Extensible Markup Language (XML)
Explaining Extensible Markup Language
The Extensible Markup Language (XML) can be referred as a set of rules used for encoding documents in machine-readable form. It is delineated in the XML1.0 Specification created by the W3C, and numerous other related specifications, all gratis open standards.
The design goals of XML emphasize simplicity, usability, and generality over the Internet. It is a textual data format featuring strong support through Unicode for the languages of the world. Even though the design of XML focuses on documents, it is widely used for representing arbitrary data structures, for instance in web services.
Also, various application programming interfaces (APIs) have been developed which are used by software developers to process XML data, and numerous schema systems exist to assist in the delineation of the XML-based languages. Moreover, numerous XML-based languages have been developed, counting RSS, Atom, SOAP, and XHTML. The XML-based formats have become the default for many office-productivity tools, comprising MS Office (Office Open XML), OpenOffice.org (Open Document), and Apple’s iWork.

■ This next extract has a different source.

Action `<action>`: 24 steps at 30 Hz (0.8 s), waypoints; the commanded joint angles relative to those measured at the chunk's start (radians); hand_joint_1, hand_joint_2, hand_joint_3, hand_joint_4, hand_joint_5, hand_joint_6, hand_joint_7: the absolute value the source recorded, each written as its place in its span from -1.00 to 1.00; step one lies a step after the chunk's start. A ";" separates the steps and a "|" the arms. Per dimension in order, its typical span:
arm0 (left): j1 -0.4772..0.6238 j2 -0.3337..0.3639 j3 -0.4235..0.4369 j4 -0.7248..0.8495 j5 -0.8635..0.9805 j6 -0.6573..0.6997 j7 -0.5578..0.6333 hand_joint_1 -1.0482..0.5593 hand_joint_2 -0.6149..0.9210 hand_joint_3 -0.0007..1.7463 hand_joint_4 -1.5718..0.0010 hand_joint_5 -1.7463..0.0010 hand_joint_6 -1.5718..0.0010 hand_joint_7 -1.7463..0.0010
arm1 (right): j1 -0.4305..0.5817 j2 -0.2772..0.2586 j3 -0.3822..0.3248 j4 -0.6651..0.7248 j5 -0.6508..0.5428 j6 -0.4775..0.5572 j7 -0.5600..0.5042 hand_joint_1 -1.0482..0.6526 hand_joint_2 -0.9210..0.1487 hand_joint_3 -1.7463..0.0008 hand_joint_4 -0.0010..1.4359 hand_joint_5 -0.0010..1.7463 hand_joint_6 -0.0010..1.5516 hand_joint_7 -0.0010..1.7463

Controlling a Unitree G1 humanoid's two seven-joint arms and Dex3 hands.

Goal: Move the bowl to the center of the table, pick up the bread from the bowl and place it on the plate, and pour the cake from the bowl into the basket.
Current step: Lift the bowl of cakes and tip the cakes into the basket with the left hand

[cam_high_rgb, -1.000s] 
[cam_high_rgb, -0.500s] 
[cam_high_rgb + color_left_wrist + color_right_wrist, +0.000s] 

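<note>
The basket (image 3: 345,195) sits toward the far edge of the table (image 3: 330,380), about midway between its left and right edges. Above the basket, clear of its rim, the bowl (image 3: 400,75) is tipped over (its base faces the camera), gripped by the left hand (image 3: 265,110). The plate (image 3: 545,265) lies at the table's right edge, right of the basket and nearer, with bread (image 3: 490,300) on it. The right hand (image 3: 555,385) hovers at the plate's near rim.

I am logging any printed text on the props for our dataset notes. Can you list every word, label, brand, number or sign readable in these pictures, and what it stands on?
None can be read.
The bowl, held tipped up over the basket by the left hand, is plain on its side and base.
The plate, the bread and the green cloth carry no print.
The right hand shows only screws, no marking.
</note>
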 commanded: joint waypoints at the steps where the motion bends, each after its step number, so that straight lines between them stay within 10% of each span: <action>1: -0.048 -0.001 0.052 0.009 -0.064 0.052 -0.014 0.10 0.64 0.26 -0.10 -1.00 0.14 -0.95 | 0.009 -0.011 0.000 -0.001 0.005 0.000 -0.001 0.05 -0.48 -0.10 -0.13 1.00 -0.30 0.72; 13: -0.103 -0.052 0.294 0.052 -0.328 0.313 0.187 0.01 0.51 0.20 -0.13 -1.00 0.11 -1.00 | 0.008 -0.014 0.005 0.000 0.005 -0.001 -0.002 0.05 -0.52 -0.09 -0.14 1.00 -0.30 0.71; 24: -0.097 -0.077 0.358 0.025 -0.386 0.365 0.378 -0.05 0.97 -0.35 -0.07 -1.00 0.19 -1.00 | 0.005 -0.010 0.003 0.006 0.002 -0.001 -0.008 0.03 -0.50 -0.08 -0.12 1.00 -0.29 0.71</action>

As per definition, an XML document is a string of characters. More or less every legal Unicode character can appear in an XML document.
Processor and Application
The ‘processor’ is used for analyzing the markup and passes structured information to an ‘application’. The specification places requirements on what an XML processor should do and not do., but the application is, however, outside its scope. As addressed by the specification, the processor is often called colloquially as an XML parser.
Markup and Content
The characters forming an XML document are categorized into ‘markup’ and ‘content'. Markup and content can be distinguished by the application of simple syntactic rules. All strings which include Markup to begin either with the character “<” and end with a “>”, or begin with the character “&” and end with a “;”. The strings of characters not included in markup are referred as content.
XML supports the direct use of almost any Unicode character in element names, comments, attributes, character data, and processing instructions, excluding the ones featuring special symbolic meaning in XML itself, like the less-than sign, “<”.